This is an example of Multi-label Softmax Classifier with python and tensorflow.
Pre-requestes:
Python 2.7.11
Tensorflow 1.1
Numpy
PIL
The 'raw_images' directory shows the dataset include two labeled images of objects and shapes.
The dataset consist of 8 category trivial objects include: helmet, kettle, joystick, keyboard, mouse, stapler, barrel and mug and small shapes inside each image include: triangle, square and circle.
The first labels show the object category and the second label shows the shape inside each image.
Use 'dataAugmentation.py' to create artificially more image by rotating them. you can also add flip horizontally and vertically and more rotation degrees, also, use blur, add noise, transfer pixels to right, left, up, down, zoom in, zoom out and other augmentation methods.
The original images is 200x200 pixels, use 'resize.py' to resize images to any size you want.

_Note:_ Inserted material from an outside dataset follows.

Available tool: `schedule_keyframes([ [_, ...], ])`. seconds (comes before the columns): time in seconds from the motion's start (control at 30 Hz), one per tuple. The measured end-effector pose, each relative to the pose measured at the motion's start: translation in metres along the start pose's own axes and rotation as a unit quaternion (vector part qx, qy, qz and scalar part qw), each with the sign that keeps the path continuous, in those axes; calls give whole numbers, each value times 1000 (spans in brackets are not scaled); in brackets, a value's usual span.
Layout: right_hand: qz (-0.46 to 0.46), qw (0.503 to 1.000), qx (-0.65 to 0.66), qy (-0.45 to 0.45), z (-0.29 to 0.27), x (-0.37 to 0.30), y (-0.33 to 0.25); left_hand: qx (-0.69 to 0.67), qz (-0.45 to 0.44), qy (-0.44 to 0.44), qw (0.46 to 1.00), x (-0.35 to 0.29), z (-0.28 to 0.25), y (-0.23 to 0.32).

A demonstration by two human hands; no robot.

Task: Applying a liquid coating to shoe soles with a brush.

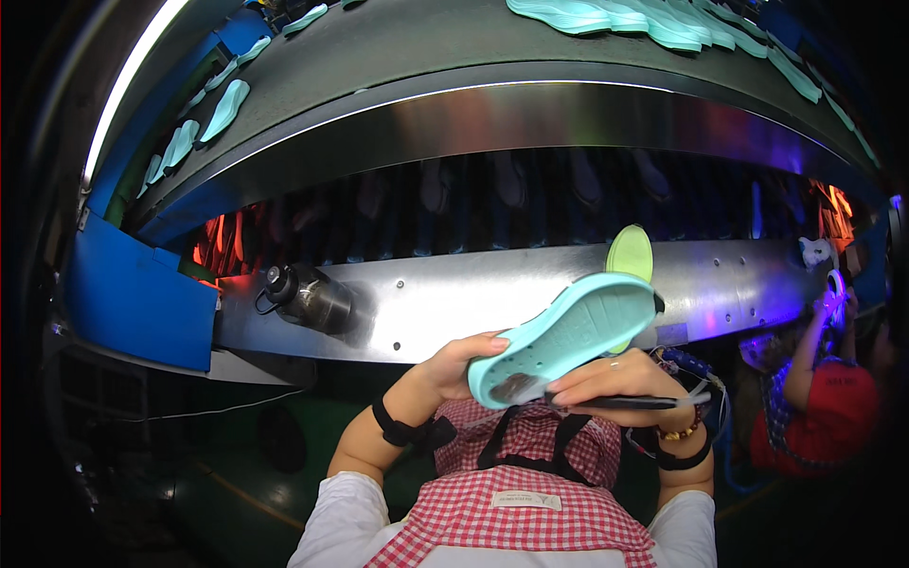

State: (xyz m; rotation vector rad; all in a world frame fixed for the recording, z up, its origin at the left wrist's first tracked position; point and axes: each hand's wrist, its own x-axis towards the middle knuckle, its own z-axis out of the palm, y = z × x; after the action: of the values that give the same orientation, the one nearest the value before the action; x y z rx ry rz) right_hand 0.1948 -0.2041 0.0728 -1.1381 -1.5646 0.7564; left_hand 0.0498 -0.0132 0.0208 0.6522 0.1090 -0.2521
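A light turquoise shoe sole [573, 327] is tilted above the metal ledge, its inner side facing up. My left hand [462, 367] grips it by the lower left end, thumb along the rim. In my right hand [620, 383] is a slim tool with a black handle [639, 402], its handle pointing right. The tool's pale tip is blurred and lies at the sole's lower end, beside a dark patch [516, 385] on the sole. Behind the sole stands a yellow-green sole-shaped piece [630, 254], partly covered by it.
A dark bottle [308, 298] lies at the left on the metal ledge [407, 275]. Beyond it, a dark conveyor belt [426, 43] carries several turquoise soles [625, 19]. Orange light glows at both ends of the slot below. To the right, another person in red [838, 407] works under violet light.
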Motion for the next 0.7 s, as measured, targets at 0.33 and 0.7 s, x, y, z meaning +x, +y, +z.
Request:
schedule_keyframes([
  [0.33,61,998,-24,-25,-13,-15,-3,171,-55,85,980,-9,12,15],
  [0.7,60,996,-33,63,-3,-33,-1,102,67,46,991,-32,-7,20],
])
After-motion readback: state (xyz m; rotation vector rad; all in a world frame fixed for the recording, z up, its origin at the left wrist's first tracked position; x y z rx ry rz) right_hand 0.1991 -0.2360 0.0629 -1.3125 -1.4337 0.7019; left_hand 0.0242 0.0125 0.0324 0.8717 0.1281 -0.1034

The classifier work with 32x32 input images.
'convertToMatrix.py' convert all images to '.npz' file and add ground truth label to them. The name of images shows the labels. first character shows the index of 1 in one-hot vector format, and the second character stands for the shape inside each image, 'a' for squares, 'b' for triangles and 'c' for circles.
'32x32-two-labeled-images.npz' file is created by me based on ~12k augmented images.